With the Norman Conquest, Hempton came under manorial control. During the Civil War it was, alongside Deddington, a Royalist stronghold, and legend has it that King Charles spent the night in Parish's Farmhouse in Hempton's "high street".
By this time most of the land in and around the village was owned by Oxford colleges, and to this day the name College Farm is to be found in more than one place. There are still one or two of the oldest inhabitants who remember how, before the First World War, tenant farmers would once a year put on their finest clothes and make their way to Christ Church in Oxford to pay their dues before dining sumptuously in Hall and having their photograph taken.

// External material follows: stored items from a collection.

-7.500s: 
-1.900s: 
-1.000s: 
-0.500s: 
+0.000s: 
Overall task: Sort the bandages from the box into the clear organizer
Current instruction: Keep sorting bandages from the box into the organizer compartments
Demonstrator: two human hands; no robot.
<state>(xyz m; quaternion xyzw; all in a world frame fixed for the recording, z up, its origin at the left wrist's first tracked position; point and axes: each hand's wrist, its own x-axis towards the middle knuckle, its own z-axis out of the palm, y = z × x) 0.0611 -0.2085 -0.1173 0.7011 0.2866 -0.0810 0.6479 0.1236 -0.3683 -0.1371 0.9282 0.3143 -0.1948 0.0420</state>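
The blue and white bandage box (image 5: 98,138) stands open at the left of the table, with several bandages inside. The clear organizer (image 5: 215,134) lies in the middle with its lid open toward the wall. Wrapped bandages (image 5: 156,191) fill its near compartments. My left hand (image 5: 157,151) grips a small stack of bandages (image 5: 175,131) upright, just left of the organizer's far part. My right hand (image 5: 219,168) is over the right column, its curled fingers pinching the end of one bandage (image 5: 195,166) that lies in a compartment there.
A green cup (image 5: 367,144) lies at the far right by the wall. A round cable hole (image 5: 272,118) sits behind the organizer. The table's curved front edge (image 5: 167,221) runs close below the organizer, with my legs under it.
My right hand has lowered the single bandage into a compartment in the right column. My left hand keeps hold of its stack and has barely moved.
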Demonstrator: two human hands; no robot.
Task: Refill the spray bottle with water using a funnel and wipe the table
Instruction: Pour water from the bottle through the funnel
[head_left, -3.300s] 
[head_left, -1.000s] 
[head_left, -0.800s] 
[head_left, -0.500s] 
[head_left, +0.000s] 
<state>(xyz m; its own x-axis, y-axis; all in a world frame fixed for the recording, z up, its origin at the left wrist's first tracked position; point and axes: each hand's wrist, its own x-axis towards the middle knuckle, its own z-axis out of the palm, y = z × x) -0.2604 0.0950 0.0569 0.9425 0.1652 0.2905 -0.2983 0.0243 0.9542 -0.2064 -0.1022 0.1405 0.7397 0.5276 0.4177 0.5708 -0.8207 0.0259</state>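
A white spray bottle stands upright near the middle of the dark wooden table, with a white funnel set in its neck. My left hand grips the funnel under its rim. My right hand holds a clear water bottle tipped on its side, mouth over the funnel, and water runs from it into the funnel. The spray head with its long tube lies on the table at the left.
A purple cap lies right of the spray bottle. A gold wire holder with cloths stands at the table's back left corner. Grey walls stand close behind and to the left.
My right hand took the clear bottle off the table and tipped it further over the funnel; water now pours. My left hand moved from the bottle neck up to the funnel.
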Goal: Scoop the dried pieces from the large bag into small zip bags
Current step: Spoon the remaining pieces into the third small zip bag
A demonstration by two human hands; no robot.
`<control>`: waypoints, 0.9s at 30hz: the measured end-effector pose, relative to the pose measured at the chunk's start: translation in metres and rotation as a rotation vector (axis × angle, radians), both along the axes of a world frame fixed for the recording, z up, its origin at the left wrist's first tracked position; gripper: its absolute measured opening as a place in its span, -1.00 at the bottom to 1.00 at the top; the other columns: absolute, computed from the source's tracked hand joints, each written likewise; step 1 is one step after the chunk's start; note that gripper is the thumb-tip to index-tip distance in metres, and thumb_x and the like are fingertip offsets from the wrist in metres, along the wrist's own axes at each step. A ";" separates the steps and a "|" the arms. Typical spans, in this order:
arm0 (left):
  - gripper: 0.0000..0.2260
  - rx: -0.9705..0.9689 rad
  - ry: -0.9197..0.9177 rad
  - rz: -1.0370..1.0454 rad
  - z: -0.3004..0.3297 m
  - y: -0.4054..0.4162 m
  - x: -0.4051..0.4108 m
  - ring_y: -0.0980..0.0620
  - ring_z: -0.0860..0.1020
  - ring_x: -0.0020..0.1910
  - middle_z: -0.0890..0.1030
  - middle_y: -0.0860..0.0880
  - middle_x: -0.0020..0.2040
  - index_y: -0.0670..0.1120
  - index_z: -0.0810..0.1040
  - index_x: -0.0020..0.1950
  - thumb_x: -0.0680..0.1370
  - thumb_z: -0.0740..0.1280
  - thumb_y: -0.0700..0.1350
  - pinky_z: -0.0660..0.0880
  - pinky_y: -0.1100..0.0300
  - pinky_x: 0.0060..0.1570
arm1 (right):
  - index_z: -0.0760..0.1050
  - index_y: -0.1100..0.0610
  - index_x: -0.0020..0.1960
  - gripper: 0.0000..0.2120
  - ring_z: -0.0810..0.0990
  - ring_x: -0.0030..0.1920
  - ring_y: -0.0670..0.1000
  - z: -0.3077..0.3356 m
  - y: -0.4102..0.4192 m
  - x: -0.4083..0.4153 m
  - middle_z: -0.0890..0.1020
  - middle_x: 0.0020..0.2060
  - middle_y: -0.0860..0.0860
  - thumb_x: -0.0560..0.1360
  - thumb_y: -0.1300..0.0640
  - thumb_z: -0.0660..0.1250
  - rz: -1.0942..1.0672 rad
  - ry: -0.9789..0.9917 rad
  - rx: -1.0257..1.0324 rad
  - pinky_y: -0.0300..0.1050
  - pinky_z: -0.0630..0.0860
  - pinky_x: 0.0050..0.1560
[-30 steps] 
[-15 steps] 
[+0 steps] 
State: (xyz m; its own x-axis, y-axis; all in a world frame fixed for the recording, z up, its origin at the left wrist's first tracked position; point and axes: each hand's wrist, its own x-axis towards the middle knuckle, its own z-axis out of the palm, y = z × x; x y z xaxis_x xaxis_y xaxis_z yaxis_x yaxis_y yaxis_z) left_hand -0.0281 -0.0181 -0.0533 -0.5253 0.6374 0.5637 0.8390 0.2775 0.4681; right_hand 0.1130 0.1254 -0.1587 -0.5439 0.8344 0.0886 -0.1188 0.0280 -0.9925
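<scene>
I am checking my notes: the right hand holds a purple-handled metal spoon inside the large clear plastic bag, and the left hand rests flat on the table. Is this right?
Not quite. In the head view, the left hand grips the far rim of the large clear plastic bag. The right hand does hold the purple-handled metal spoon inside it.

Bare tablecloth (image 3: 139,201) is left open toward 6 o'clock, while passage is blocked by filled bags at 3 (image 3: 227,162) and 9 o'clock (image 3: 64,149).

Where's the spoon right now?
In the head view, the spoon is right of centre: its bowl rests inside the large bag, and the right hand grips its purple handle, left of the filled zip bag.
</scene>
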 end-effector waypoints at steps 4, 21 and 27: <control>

At the turn of the nineteenth century, Hempton became the subject of Parliamentary enclosure; common land disappeared and communal husbandry became extinct. For the land-owning farmers this brought new wealth and more efficient working of the land, but for the peasant farmers it brought increasing distress. In the words of William Cobbett, who saw this happening all over England, "the houses which formerly contained little farmers and their happy families are now seen sinking into ruin". The drift of people away from Hempton to Midland industrial towns is perhaps best illustrated by the fact that at the end of the 18th Century it had three pubs. By the time Victoria came to the throne, there was only one, The Plough, which stood at the corner of the Barford Road. But as the population of Hempton continued to decline it finally closed in the 1930s.
Today, Hempton remains a small village, but in 1962 a new housing estate was created at St John's Way to the east of the village and north of the road to Deddington, nearly doubling the number of people in the village.
The Church of St John the Evangelist, built in 1851 with an adjacent schoolroom, was threatened with closure in the 1980s but protests from the village were too great and today it flourishes.
The schoolroom is now the village hall for which kitchen and toilet facilities were recently added.
Hempton is not without its supernatural manifestations. The Hempton ghost, a relentless horseman who gallops through the village at troubled moments, has never been seen, but the thunder of his horse's hooves has been heard by countless folk over the centuries, so the tale is told.
In 1954 Christina Hole wrote of a strange "elemental force" on the Deddington Road, most likely to be encountered at Hempton, which causes cyclists to dismount and horses to bolt.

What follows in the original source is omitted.